### WHAT IS REQUIRED
Beginning with the first line of the data below, reproduce every line unchanged, ending with the line that holds "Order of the".

[Records drawn from a dataset]
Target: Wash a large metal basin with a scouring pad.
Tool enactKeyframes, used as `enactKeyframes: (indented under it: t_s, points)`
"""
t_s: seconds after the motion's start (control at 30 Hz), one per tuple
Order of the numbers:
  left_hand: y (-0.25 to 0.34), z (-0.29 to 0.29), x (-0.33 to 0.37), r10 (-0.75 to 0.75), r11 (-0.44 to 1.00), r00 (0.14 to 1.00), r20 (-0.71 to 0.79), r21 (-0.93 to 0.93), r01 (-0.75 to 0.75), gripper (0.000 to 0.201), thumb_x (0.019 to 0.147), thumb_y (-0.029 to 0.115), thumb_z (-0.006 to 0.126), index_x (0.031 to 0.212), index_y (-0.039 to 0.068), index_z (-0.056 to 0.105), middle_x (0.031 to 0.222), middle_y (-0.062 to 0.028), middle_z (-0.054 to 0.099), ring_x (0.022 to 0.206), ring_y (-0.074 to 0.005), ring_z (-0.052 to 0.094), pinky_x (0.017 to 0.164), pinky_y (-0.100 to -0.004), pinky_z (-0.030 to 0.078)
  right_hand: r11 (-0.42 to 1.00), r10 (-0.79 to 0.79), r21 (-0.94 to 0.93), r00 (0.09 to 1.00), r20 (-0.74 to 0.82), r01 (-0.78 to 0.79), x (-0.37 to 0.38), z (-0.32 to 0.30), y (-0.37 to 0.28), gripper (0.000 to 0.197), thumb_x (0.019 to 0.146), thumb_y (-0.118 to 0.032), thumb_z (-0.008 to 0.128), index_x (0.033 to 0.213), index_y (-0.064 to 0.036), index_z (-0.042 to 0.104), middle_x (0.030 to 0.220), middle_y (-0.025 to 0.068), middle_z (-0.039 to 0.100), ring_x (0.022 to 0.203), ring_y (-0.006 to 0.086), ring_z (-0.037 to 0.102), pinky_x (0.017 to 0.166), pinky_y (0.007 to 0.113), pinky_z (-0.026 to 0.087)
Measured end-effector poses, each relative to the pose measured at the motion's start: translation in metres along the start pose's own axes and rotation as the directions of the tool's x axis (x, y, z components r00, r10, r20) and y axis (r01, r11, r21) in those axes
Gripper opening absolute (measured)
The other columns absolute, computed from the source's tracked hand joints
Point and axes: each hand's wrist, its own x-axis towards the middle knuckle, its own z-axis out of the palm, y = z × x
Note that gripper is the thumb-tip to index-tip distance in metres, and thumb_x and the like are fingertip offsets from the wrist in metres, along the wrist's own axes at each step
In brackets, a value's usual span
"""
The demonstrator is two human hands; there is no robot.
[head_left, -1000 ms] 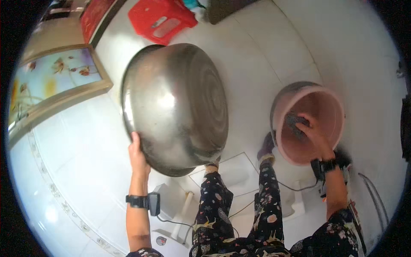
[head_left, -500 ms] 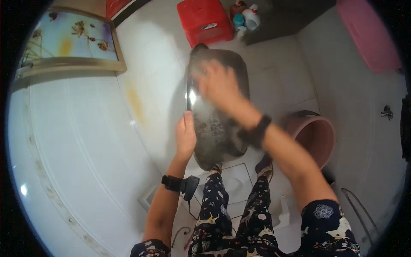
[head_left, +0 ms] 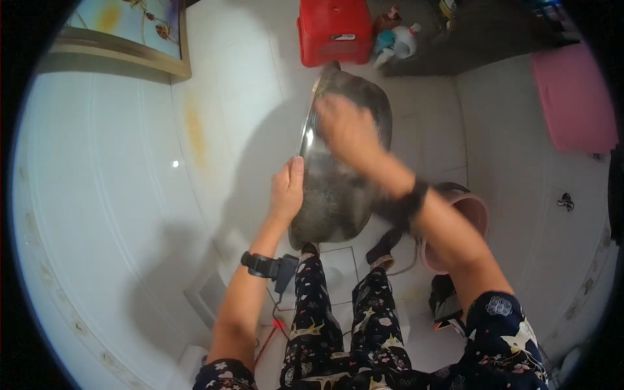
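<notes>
A large dark basin (head_left: 333, 198) with a shiny rim is held tilted in front of my legs. Dull, blotchy patches mark its surface. My left hand (head_left: 288, 188) grips the near-left part of its rim, thumb showing on top. Over the far half of the basin is my right hand (head_left: 351, 130), smeared by motion, with the fingers at the surface. Whether anything is in those fingers cannot be made out. Each wrist wears a black strap, and the left one carries a small dark device (head_left: 283, 273).
A red plastic stool (head_left: 335, 39) stands at the far wall, beside several bottles (head_left: 404, 43). At right, a pink bucket (head_left: 478, 218) is below a wall tap (head_left: 565, 202), and a pink plastic item (head_left: 575, 97) is higher up. A framed cabinet panel (head_left: 120, 52) juts out at upper left.
My head view has shifted. The basin is tipped more, its far end leaning right. The left hand keeps its grip on the rim; the right hand stays over the far half, blurred in both frames.
</notes>
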Motion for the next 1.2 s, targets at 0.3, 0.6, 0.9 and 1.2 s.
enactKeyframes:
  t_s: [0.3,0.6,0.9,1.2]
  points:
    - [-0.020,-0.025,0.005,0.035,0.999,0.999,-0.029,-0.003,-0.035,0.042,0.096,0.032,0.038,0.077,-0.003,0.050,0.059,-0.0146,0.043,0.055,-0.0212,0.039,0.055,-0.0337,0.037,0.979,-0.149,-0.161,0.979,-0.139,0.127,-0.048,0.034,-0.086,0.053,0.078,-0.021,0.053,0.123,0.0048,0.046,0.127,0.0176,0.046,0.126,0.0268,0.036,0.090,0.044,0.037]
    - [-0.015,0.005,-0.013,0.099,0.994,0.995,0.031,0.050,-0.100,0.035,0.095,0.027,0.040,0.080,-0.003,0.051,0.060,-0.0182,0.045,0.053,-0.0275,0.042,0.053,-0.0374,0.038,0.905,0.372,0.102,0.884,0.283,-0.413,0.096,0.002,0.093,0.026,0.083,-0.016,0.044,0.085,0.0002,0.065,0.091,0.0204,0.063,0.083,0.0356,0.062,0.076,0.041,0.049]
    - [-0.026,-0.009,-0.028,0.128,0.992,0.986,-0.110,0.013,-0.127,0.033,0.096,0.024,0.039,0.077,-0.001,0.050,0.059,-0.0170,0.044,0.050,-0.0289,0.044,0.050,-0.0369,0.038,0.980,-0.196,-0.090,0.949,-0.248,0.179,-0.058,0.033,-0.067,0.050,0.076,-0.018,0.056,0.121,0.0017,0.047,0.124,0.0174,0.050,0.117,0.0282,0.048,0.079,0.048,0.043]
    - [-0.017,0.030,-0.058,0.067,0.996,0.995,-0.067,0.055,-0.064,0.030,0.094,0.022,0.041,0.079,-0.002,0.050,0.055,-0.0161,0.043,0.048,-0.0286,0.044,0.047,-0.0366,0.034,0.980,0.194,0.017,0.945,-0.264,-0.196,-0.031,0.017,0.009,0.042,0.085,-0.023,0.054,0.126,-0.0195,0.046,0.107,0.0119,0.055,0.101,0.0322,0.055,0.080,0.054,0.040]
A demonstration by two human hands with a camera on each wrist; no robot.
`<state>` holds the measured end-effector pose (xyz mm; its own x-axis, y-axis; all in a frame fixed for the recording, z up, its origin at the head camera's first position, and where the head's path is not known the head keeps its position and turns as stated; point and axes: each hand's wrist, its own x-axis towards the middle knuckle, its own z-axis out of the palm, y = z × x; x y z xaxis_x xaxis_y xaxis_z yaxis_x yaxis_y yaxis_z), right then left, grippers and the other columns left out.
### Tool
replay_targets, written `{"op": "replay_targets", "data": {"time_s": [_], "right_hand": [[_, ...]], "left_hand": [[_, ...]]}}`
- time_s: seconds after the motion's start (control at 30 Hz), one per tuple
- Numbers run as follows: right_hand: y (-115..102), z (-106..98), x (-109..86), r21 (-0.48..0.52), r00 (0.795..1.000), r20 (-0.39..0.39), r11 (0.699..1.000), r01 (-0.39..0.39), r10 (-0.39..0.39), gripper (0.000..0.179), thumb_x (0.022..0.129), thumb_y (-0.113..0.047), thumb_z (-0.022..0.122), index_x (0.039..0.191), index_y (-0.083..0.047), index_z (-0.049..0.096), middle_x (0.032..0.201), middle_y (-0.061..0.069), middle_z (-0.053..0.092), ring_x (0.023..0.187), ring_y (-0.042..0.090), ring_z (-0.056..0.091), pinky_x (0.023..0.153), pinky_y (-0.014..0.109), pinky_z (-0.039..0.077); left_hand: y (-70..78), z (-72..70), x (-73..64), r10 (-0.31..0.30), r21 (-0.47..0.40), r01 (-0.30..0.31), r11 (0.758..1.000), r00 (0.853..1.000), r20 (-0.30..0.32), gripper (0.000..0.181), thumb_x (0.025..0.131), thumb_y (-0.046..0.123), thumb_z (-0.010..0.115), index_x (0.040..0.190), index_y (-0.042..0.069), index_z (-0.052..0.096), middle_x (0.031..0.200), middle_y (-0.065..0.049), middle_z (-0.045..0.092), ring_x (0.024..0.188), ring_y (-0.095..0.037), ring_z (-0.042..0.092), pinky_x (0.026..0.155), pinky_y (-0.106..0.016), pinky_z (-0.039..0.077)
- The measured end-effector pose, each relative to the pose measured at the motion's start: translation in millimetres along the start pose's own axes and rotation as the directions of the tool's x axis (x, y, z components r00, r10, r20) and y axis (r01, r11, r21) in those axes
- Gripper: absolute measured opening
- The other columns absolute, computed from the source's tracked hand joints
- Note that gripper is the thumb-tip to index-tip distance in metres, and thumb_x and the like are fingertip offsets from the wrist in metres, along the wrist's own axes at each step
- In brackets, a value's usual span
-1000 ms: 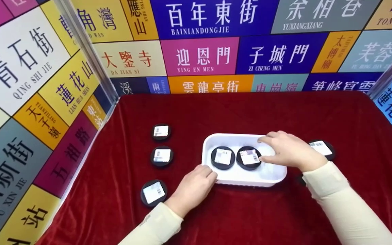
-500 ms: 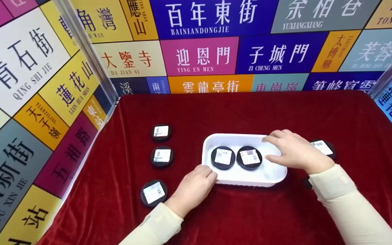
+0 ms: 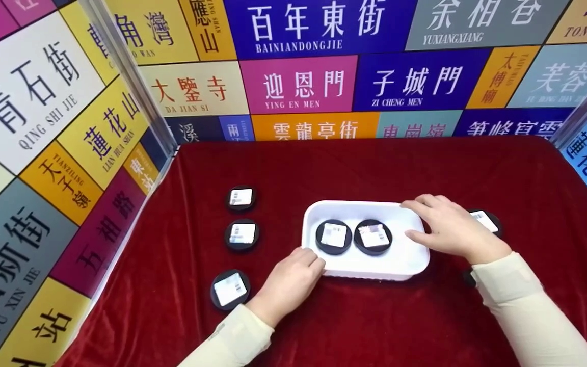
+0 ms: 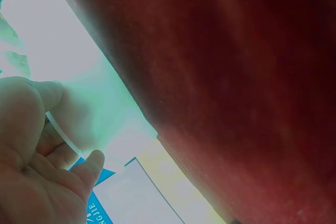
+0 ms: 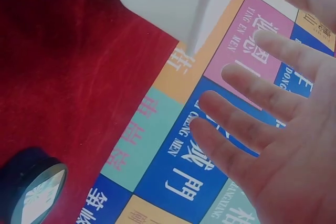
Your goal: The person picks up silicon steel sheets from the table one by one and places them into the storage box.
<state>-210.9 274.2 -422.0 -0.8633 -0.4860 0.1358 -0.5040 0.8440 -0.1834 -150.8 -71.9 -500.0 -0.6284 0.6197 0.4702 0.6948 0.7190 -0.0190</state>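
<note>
My left hand (image 3: pixel 289 284) grips the near left corner of a white plastic tub (image 3: pixel 405 261). In the left wrist view, the thumb of that hand (image 4: pixel 31 145) lies on the outer side of the tub (image 4: pixel 100 93), with fingers behind the rim. Two black round discs with white square labels, a left disc (image 3: pixel 334 237) and a right disc (image 3: pixel 373 237), lie side by side inside the tub. Over its right end hovers my right hand (image 3: pixel 449 229), holding nothing. The right wrist view shows that hand (image 5: pixel 262 124) with fingers spread.
Left of the tub, three similar discs form a column: a far disc (image 3: pixel 241 198), a middle disc (image 3: pixel 242 235) and a near disc (image 3: pixel 230 289). Behind my right wrist lies another disc (image 3: pixel 485 220); a dark object (image 3: pixel 469 278) is mostly hidden by the sleeve. Red cloth (image 3: pixel 354 326) covers the table.
My right hand has drawn back to the right, away from the right disc in the tub. My left hand and the tub have stayed in place.
</note>
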Motion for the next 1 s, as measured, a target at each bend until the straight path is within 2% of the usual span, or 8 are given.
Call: {"op": "replay_targets", "data": {"time_s": [0.1,0.33,0.67,1.0], "right_hand": [[2.4,0.4,-2.3,0.003,1.0,-0.007,1.0,-0.003,0.003,0.054,0.089,-0.031,0.073,0.137,-0.009,0.059,0.124,0.019,0.062,0.113,0.039,0.056,0.095,0.06,0.047],[8.5,-0.8,-7.8,0.009,1.0,-0.021,1.0,-0.008,0.009,0.05,0.091,-0.027,0.072,0.136,-0.01,0.06,0.122,0.02,0.062,0.112,0.041,0.057,0.096,0.06,0.046],[18.1,-5.8,-14.1,-0.042,0.995,0.038,0.995,-0.089,0.09,0.052,0.095,-0.034,0.066,0.141,-0.013,0.058,0.127,0.022,0.061,0.113,0.042,0.058,0.093,0.064,0.046],[28.0,-5.5,-18.9,-0.043,0.994,0.039,0.994,-0.1,0.101,0.047,0.096,-0.029,0.063,0.14,-0.012,0.059,0.128,0.024,0.06,0.114,0.045,0.057,0.094,0.064,0.046]], "left_hand": [[-0.3,0.4,-0.3,0.001,0.002,-0.001,1.0,1.0,-0.001,0.016,0.099,0.018,0.062,0.084,0.013,0.061,0.085,0.002,0.061,0.087,-0.017,0.06,0.086,-0.029,0.053],[-0.2,0.6,0.1,-0.002,0.01,0.002,1.0,1.0,-0.002,0.015,0.099,0.018,0.061,0.084,0.014,0.061,0.085,0.002,0.061,0.088,-0.017,0.061,0.081,-0.027,0.053],[0.3,-1.9,0.2,-0.015,-0.003,0.015,1.0,1.0,0.022,0.015,0.1,0.019,0.061,0.086,0.014,0.062,0.086,0.002,0.062,0.089,-0.016,0.06,0.08,-0.026,0.053],[0.0,-1.3,-0.4,-0.017,-0.004,0.017,1.0,0.999,0.027,0.014,0.1,0.019,0.061,0.086,0.014,0.063,0.086,0.002,0.061,0.089,-0.016,0.06,0.079,-0.027,0.053]]}}
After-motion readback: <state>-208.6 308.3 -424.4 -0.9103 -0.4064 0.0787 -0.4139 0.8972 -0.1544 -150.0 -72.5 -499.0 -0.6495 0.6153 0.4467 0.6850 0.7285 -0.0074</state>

### YOUR RESPONSE
Target: Wash a large metal basin with a scouring pad.
Tool enactKeyframes, used as `enactKeyframes: (indented under it: t_s, points)`
"""
t_s: seconds after the motion's start (control at 30 Hz), one per tuple
Order of the numbers:

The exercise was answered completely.